Um belo dia um homem passou pelo local e percebeu uma linda garotinha brincando em meio à sujeira do cortiço, foi quando ele reparou o quanto a menininha era bonita e se lembrou de um vestido azul novo e limpinho que tinha dentro do seu carro e imaginou o quanto o vestido não combinaria com aquela menina tão bonita, ele então deu o vestido de presente para a menina, que ficou muito feliz com o presente, colocou o vestido e foi correndo mostrar para sua mãe o que tinha ganhado.
Ao ver a filha com aquele vestido a mãe se admirou ao reparar o quanto a menina tinha ficado bem com uma roupa tão nova e limpa e resolveu então dar um banho e arrumar a filha para ela ficar ainda mais bonita com o vestido novo. Depois disso a menina saiu para brincar com uma coleguinha da vizinhança, ao perceber sua filha brincando com a menininha tão bem vestida a mãe da outra menininha pensou:
- Aquela menina que está brincando com a minha filha está tão bem vestida e arrumada e minha filha toda suja e mal arrumada, acho que vou dar um banho e arrumar a minha filha para que ela fique tão bonita quanto à amiga e as duas possam continuar brincando.
Enquanto isso a mãe da primeira menina estava observando a filha e pensou:
- Minha filha está tão linda bem arrumada e limpinha, acho que vou me arrumar também, pois assim farei jus a uma filha tão bonita!
Depois de arrumada ela resolveu que estava ótima e se sentia bem, então não fazia sentido se sujar novamente, então resolveu limpar também a casa e manter o ambiente organizado, arrumou tudo e aí percebeu o quanto as paredes estavam sujas, então resolveu pintar as paredes para ficar tudo mais limpo ainda.

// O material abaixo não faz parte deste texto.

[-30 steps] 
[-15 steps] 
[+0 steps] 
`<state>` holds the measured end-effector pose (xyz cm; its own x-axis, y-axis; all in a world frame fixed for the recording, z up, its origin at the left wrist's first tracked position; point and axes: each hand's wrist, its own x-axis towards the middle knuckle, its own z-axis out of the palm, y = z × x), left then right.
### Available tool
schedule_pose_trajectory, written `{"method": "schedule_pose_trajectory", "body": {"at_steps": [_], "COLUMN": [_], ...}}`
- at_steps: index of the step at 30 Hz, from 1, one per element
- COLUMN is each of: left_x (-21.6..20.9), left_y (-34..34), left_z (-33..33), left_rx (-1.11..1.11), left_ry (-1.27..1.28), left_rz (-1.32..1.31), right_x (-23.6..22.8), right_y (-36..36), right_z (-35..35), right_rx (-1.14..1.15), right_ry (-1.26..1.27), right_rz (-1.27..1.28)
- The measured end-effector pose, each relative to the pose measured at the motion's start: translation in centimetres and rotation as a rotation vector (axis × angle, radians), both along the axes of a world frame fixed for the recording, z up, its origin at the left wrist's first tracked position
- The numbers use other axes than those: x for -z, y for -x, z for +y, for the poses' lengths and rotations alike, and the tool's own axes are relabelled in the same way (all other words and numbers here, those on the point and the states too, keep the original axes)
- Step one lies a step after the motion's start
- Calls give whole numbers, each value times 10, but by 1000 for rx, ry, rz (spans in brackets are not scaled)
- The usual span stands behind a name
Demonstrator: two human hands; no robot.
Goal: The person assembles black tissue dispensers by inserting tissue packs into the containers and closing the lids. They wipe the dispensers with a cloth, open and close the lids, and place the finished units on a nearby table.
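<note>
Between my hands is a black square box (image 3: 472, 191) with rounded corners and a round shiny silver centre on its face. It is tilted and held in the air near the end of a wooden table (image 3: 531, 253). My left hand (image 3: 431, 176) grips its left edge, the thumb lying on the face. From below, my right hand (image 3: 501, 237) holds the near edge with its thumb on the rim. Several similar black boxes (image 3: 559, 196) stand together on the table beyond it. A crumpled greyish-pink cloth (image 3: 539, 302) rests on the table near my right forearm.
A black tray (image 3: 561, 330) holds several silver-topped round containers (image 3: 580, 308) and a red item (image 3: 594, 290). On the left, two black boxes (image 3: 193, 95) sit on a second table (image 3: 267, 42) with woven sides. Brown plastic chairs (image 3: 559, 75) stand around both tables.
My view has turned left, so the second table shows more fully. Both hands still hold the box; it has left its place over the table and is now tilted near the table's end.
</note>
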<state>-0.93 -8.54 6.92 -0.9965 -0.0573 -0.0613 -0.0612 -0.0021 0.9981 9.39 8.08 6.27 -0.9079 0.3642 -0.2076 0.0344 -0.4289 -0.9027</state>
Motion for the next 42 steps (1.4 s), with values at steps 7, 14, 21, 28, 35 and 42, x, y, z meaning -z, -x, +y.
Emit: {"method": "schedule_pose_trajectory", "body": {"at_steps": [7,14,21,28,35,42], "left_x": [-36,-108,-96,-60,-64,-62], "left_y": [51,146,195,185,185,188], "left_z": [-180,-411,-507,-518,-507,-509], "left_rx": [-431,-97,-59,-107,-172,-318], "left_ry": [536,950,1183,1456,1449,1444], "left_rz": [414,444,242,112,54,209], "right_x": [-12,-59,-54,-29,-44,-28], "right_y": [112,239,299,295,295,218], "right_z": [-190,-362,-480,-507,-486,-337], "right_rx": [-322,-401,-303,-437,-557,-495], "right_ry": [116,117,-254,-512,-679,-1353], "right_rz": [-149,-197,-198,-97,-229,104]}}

Por fim, os vizinhos vendo a mudança na casa e na aparência daquela família resolveram começar com as mesmas atitudes de transformação porque também queriam se sentir bem e felizes como a família vizinha.
Isso é a revolução humana, mudar a si mesmo e como conseqüência mudar as pessoas ao seu redor.
Penso que a vida seria muito melhor se todos pudessem enxergar seus erros e conseguir transformá-los em virtudes, boas ações e bons comportamentos em prol de uma sociedade melhor.
Uma coisa que sempre pensei foi que se eu tratar bem o próximo não tem porque receber tratamento ruim em troca, um sorriso incentiva outro sorriso, um obrigado incentiva um de nada, a paz incentiva a paz, deveríamos nos guiar sempre pelas boas ações, pois através delas seremos capazes de transformar o mundo e as pessoas ao nosso redor, só assim caminharemos rumo a uma sociedade evoluída e com pessoas de bem.
Portanto, comece a sua revolução humana, independente da sua religião, faça o bem, a si mesmo, ao próximo, a todos…
Proponha-se fazer o bem e tenha certeza de que será muito mais feliz e realizado.




Pingback: Melhore o seu Blog e Ajude a Blogosfera! | WRG.com.br - Não Desista do Blog!
O artigo nos faz pensar em quanto ainda podemos melhorar o nosso mundo com pequenas ações.
Obrigado pelo comentário Hildo, também acredido que cada um fazendo um pouquinho o mundo poderá ser transformado para melhor!
Se nos propormos a isso acho que já é um ótimo começo!
Mudando aqueles ao nosso redor mudaremos nossa vida e ficaremos mais felizes.
Mais uma vez agradeço o comentário!
Seu artigo é emocionante e sua forma de escrever fez minha imaginação ir longe…
O texto tem tudo a ver com uma das frases de John Nash “O melhor resultado acontece quando todos em um grupo fazem o melhor por si próprios e pelo grupo.”
Acredito que se todos fizermos o melhor com certeza tudo melhorará a nossa volta.